§ **Data block**:
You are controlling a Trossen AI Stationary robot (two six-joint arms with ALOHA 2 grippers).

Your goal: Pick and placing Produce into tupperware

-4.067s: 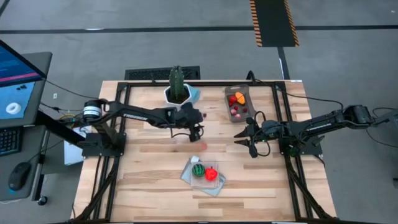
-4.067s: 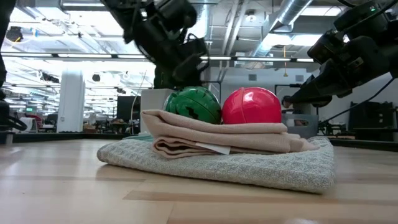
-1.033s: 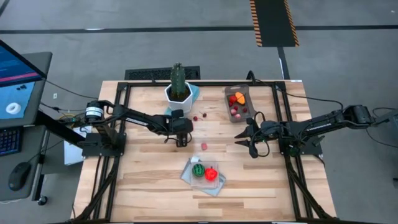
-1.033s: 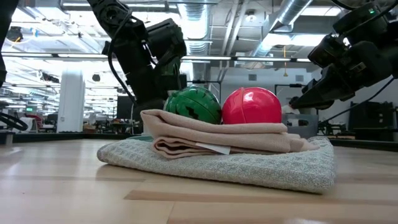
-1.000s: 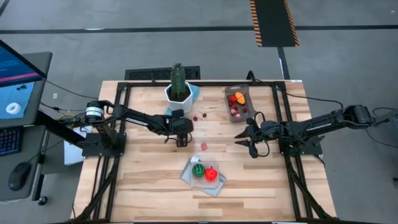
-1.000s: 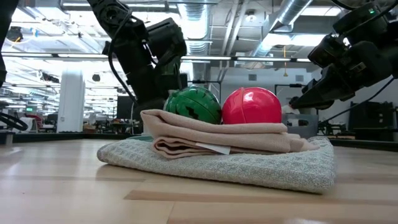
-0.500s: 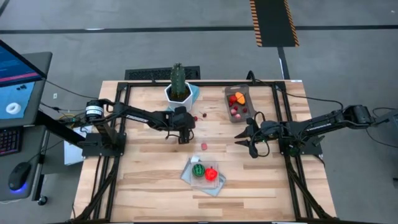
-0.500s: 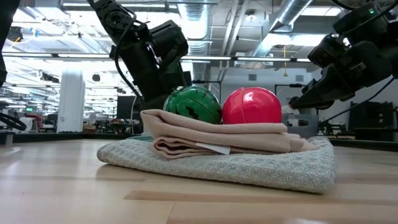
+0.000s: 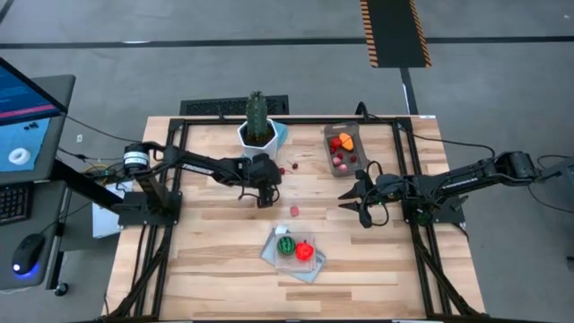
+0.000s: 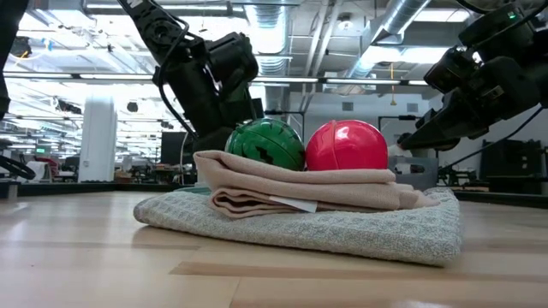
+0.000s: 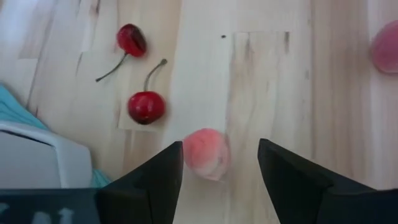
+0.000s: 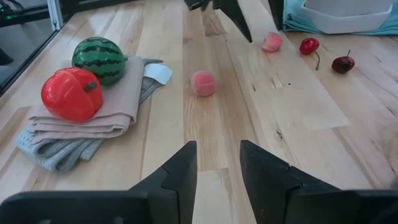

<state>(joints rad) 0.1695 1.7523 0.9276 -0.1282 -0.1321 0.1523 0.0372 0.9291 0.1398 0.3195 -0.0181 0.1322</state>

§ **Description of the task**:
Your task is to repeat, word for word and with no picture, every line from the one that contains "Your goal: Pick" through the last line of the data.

§ **Solution to this task**:
Your goal: Pick and placing Produce into tupperware

-4.067s: 
-4.067s: 
-1.033s: 
-1.033s: 
-1.000s: 
-1.000s: 
-0.500s: 
-0.500s: 
+0.000s: 
+0.000s: 
+0.000s: 
+0.000s: 

<state>(joints rad) 0.1695 1.7523 0.9276 -0.1282 -0.1321 0.1523 0.0372 0.9291 0.1398 0.3195 -0.0181 0.1322</state>

No further work remains on this exercise.